In un buon percorso
meditativo ci dovrebbero essere determinate fasi. La prima è la ricerca di uno
stato di tranquillità: samadhi o shamata. Di solito ci si arriva
concentrandosi sul respiro e in genere sul corpo.
Si registra lo stato
fisico-emozionale: agitato, nervoso, reattivo, rabbioso, pauroso, ecc.,
cercando di rilassare i punti e gli organi del corpo che appaiono tesi.
Calmando il respiro, si cerca di distendere questi punti.
Tranquillità, calma,
distensione sono i fondamenti della pratica, prima a livello fisico e poi
psichico. Uno dei metodi più usati per ottenere il rilassamento è seguire il
respiro, in modo da osservarne le caratteristiche (lungo, corto, affrettato,
lento, veloce, agitato, ecc.) e riportandolo ad uno stato di pace. Naturalmente
esistono vari altri metodi, che devono essere scelti in base alle preferenze
individuali. Ciò che conta è che l’organismo fisico sia del tutto calmo e
distaccato.
Dobbiamo arrivare al punto
in cui ci sia solo la respirazione, ma non un soggetto che respira.
La seconda fase consiste nel
portare alla calma anche le sensazioni, i pensieri e in genere tutti gli stati
mentali. A questo scopo occorre sviluppare l’osservazione di ciò che ci passa
nella mente e considerarlo quasi staccato da noi. I pensieri, le sensazioni e
le formazioni mentali transitano in un flusso continuo su cui abbiamo uno scarso
controllo. Ma la cosa importante non è tanto interromperle ed arrestarle quanto
prenderne le distanze. In altri termini, non dobbiamo identificarci con tutto
ciò che ci passa per la mente: noi non siamo i nostri pensieri.
Le formazioni mentali, nelle
loro varie configurazioni (sensazioni, desideri, recriminazioni, speranze, emozioni,
fantasie, ricordi, ecc.) sfilano davanti a noi come in una parata militare o in
uno spettacolo teatrale, ma noi non ci attacchiamo a nessuna di esse. Non ci
attacchiamo neppure all’idea che abbiamo di noi stessi, del nostro io, perché
si tratta di una semplice idea o di un’etichetta.
In realtà, quanto più
osserviamo distaccati e portiamo tutto il flusso mentale alla calma, tanto meno
ci identifichiamo con un soggetto. Come prima arrivavamo ad essere un tutt’uno
con il respiro, dimenticandoci di “chi” conducesse il respiro, così ora ci
rendiamo conto che noi siamo coscienza, non un io che è cosciente.
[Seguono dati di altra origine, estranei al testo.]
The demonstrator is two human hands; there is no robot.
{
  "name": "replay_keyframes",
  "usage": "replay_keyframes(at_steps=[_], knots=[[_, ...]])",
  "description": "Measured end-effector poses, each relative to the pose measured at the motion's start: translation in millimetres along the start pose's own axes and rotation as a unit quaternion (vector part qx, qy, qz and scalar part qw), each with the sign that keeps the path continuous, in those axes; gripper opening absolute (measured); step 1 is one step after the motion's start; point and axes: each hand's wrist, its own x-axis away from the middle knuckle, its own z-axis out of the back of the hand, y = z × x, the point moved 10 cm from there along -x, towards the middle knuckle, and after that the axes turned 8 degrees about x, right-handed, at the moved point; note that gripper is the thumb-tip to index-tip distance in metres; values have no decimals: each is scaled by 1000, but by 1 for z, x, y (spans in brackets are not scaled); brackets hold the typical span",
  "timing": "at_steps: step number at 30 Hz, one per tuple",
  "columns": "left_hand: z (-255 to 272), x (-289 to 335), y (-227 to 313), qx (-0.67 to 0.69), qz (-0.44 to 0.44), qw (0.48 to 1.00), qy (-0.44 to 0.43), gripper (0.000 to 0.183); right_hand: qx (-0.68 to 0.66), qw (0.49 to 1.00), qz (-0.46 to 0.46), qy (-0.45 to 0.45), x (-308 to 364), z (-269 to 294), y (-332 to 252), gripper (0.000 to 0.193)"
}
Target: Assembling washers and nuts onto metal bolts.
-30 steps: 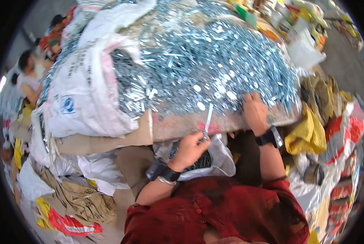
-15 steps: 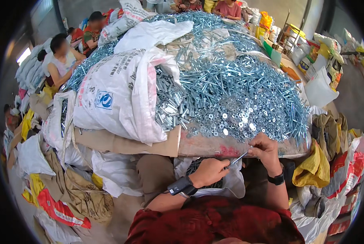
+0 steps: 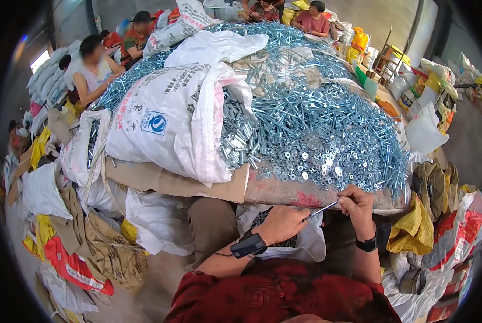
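My left hand (image 3: 285, 223) is closed round one end of a slim metal bolt (image 3: 321, 209), over the near edge of the table. The bolt slants up to the right, and its far end meets the pinched fingers of my right hand (image 3: 357, 206). Whether a washer sits in those fingers is too small to tell. Just beyond my hands lies a spread of flat round washers (image 3: 327, 161). Behind them rises a big heap of long shiny bolts (image 3: 316, 110). Short metal sleeves (image 3: 237, 141) spill from a white woven sack (image 3: 160, 124) on the left.
Brown cardboard (image 3: 176, 180) lies under the sack at the table edge (image 3: 284, 192). Below my hands, an open white bag (image 3: 311, 245) contains metal pieces. Several people sit round the heap. Yellow sacking (image 3: 413, 226) and other bags crowd both sides.
The view has shifted, so the table sits a little further right and the heap lower. Both hands still meet at the bolt, which now slants less steeply. My right fingers are slightly further from my left hand.
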Motion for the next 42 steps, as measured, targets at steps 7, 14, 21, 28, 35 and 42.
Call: replay_keyframes(at_steps=[7,14,21,28,35,42], knots=[[13,-2,15,72,-23,994,77,21,-101,986,-91,-96,18,-61,17,11],[13,-1,-11,225,71,968,82,19,-138,979,-88,-123,9,-69,19,18],[25,3,8,122,-9,979,165,15,-185,971,44,-144,-7,-121,-20,50],[74,16,-60,276,173,908,266,19,-183,982,42,-12,5,-88,-13,54],[59,6,-27,182,103,954,215,27,-159,985,-61,4,-6,-63,26,44],[29,-2,-25,195,108,968,112,21,-139,990,-1,32,-17,-65,-3,36]])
C’è il respiro, ma dov’è il
soggetto del respiro?
C’è la consapevolezza, ma
dov’è l’io che è consapevole?
Risvegliarsi è proprio
questo: scoprire che i nostri problemi nascevano tutti da una falsa identificazione
con un io. Vivevamo in un sogno ad occhi aperti. Attribuivamo ad un’immagine un
nucleo sostanziale, restringendo le nostre esperienze a piccole cose.
Mentre ora scopriamo uno
spazio e una profondità che neppure sospettavamo.
La liberazione è esattamente
questo. Non un’identificazione, una chiusura tra le pareti di un io, ma il suo
contrario: l'abbattimento delle barriere.